In September, hospitals faced financial challenges due to rising labor expenses and workforce shortages, impacting their overall performance, according to Kaufman Hall’s reports. The monthly operating margin index dropped from 3.5% in August to 1.0% in September. Physician practices also experienced increased labor costs despite decreased support staff. Providers received lower compensation per work unit despite rising productivity. Kaufman Hall emphasized the need for long-term solutions, suggesting the creation of flexible staffing pools and strategic deployment of support staff. Retaining support staff through career advancement opportunities was highlighted amid the competitive labor market pressures.
Hospital financial performance faced a setback in September due to ongoing workforce challenges, particularly the escalating labor expenses, according to the latest “National Hospital Flash Report” by healthcare consulting firm Kaufman Hall. The report, based on financial data from over 1,300 hospitals, revealed a slight decline in overall hospital financial performance compared to the previous month. The monthly operating margin index, calculated by Kaufman Hall, dropped from 3.5 percent in August to 1.0 percent in September, while labor expenses per adjusted discharge rose by 4 percent from August. Hospitals also experienced increased levels of bad debt and charity care on a year-over-year basis.
Furthermore, all categories saw a decrease in volumes, further impacting hospital financial performance in September. Despite these challenges, the report highlighted that hospital bottom lines were still comparatively healthier than the previous year, and year-to-date margins showed a slight increase.
However, the report also raised concerns for both hospitals and physician practices. Labor expenses continued to rise for physician practices overall, both in absolute terms and as a share of revenue, even though there was a decrease in overall support staff to provider work relative value units (wRVUs), according to Kaufman Hall’s “Physician Flash Report,” which analyzed data from over 200,000 employed providers.

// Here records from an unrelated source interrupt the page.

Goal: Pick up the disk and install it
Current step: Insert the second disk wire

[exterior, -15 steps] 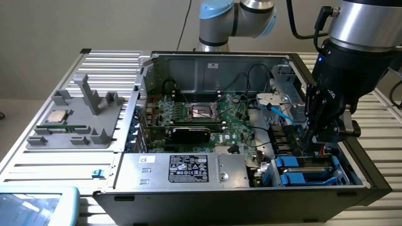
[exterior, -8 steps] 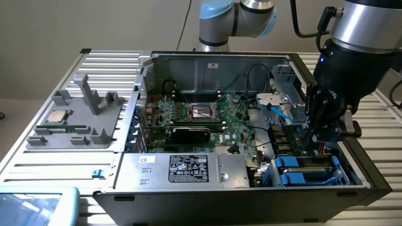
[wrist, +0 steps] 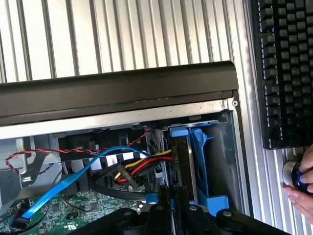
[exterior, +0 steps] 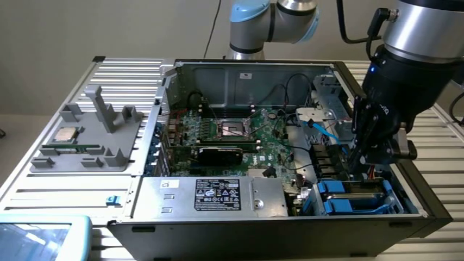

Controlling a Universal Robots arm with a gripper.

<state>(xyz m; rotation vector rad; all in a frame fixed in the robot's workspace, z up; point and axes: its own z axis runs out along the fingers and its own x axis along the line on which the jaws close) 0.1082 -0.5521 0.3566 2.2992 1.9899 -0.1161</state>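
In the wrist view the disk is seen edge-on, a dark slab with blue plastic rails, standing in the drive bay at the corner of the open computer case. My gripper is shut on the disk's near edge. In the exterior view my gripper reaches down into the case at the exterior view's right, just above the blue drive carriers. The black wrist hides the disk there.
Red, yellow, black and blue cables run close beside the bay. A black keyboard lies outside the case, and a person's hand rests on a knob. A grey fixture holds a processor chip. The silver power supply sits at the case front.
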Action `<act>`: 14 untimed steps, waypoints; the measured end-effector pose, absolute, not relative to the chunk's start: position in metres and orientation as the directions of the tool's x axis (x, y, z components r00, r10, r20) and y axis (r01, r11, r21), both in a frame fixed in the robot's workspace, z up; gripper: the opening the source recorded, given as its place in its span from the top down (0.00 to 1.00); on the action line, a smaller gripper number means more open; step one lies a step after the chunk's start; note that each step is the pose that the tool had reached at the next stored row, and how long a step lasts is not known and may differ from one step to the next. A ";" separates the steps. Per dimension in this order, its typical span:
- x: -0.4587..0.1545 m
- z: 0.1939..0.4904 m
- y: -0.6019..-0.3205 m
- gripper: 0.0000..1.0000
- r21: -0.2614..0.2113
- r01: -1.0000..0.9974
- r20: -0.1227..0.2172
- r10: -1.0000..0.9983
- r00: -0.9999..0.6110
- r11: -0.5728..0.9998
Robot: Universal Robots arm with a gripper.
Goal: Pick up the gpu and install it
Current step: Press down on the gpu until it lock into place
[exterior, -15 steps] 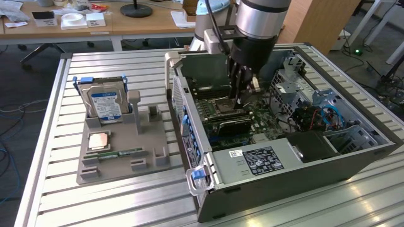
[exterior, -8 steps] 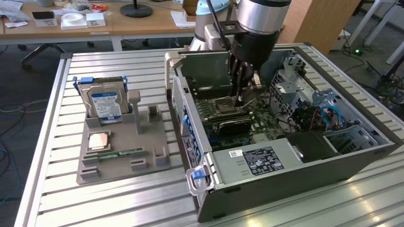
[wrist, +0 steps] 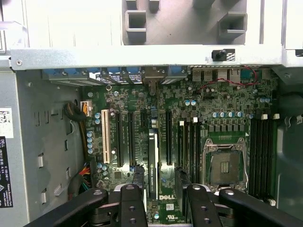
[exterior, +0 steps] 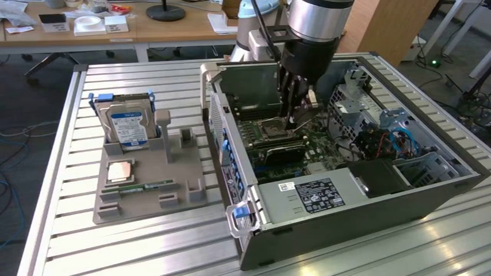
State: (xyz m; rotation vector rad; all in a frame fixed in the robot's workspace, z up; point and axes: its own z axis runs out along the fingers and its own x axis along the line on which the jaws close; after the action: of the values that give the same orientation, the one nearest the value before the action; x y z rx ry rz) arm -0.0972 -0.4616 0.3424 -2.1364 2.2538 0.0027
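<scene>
Tool (wrist: 165, 196) jaws apart, straddling the gpu (wrist: 151, 161), which stands edge-up in a motherboard slot beside the CPU socket (wrist: 226, 163). Risks: can't confirm the card is fully seated. Any sideways drift could let a finger catch its edge, tilting it or stressing the slot.

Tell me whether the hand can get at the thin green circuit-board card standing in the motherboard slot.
Probably yes: the open hand hangs right above the thin green circuit-board card, straddling its top edge, and nothing stands between them.
</scene>
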 end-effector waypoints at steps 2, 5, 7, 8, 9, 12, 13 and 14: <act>-0.097 0.342 -0.462 0.60 -0.024 -0.998 -0.027 -0.998 -0.053 0.054; -0.097 0.342 -0.462 0.62 -0.024 -0.998 -0.027 -0.998 -0.053 0.054; -0.097 0.342 -0.462 0.74 -0.024 -0.998 -0.027 -0.998 -0.053 0.054; -0.097 0.342 -0.462 0.74 -0.024 -0.998 -0.027 -0.998 -0.053 0.054; -0.097 0.342 -0.462 0.80 -0.024 -0.998 -0.027 -0.998 -0.053 0.054; -0.097 0.342 -0.462 0.89 -0.024 -0.998 -0.027 -0.998 -0.053 0.054; -0.097 0.342 -0.462 0.89 -0.024 -0.998 -0.027 -0.998 -0.053 0.054; -0.097 0.342 -0.462 0.89 -0.024 -0.998 -0.027 -0.998 -0.053 0.054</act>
State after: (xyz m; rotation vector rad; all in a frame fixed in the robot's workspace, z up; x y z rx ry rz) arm -0.0972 -0.4616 0.3424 -2.1365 2.2538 0.0027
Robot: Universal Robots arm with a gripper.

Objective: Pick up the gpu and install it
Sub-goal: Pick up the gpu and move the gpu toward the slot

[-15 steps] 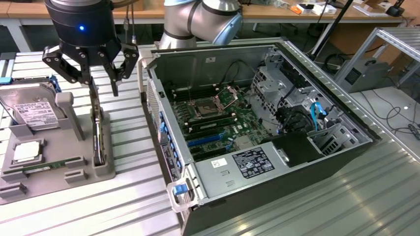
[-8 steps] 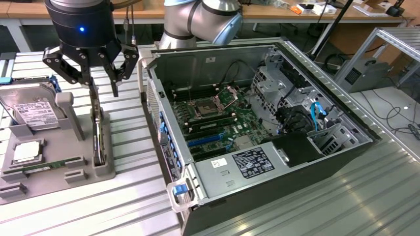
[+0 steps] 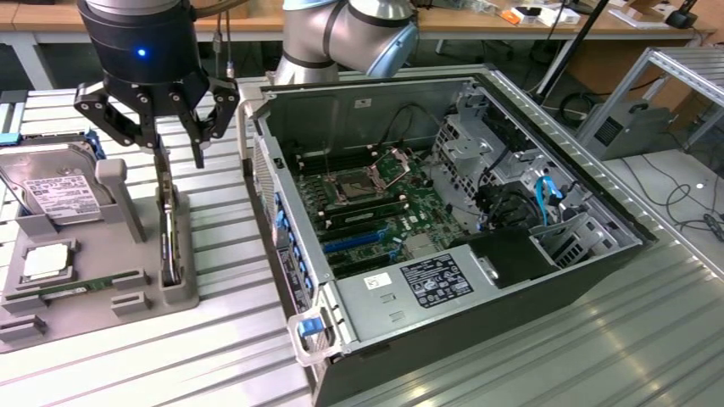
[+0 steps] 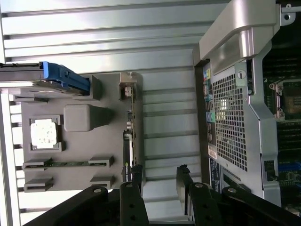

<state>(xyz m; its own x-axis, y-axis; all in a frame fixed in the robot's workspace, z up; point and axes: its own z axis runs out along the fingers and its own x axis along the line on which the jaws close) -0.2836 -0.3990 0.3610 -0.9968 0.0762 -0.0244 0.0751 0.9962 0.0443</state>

The report noted that providers were receiving less compensation per wRVU, despite overall revenue and productivity increases in the third quarter of 2023. The investment per provider was $223,530 at the time, indicating slow improvement. This figure represented a 1 percent increase from the third quarter of 2022 and an 8 percent increase from the third quarter of 2021.
Erik Swanson, senior vice president of Data and Analytics at Kaufman Hall, emphasized the persistent challenge of labor costs for hospitals and health systems. He stressed the need for long-term solutions to address ongoing workforce issues.
The report outlined several action steps for hospitals and health systems, including the creation of a robust and flexible staffing pool as an alternative to travel contracts. A previous report by the American Hospital Association (AHA) and Syntellis revealed that hospitals had increased spending on contract labor by 258 percent in the previous year to address clinician shortages and rising patient demand. Kaufman Hall’s “Physician Flash Report” also highlighted the competitive nature of the market for support staff, leading healthcare organizations to grapple with staffing shortages as teams struggled to keep up with growing productivity.
Matthew Bates, managing director and Physician Enterprise service line lead at Kaufman Hall, emphasized the need for organizations to examine their staffing mix strategically and deploy support staff effectively to support their most productive providers. He also emphasized the importance of retaining support staff by establishing clear career paths and opportunities for advancement in this competitive labor market.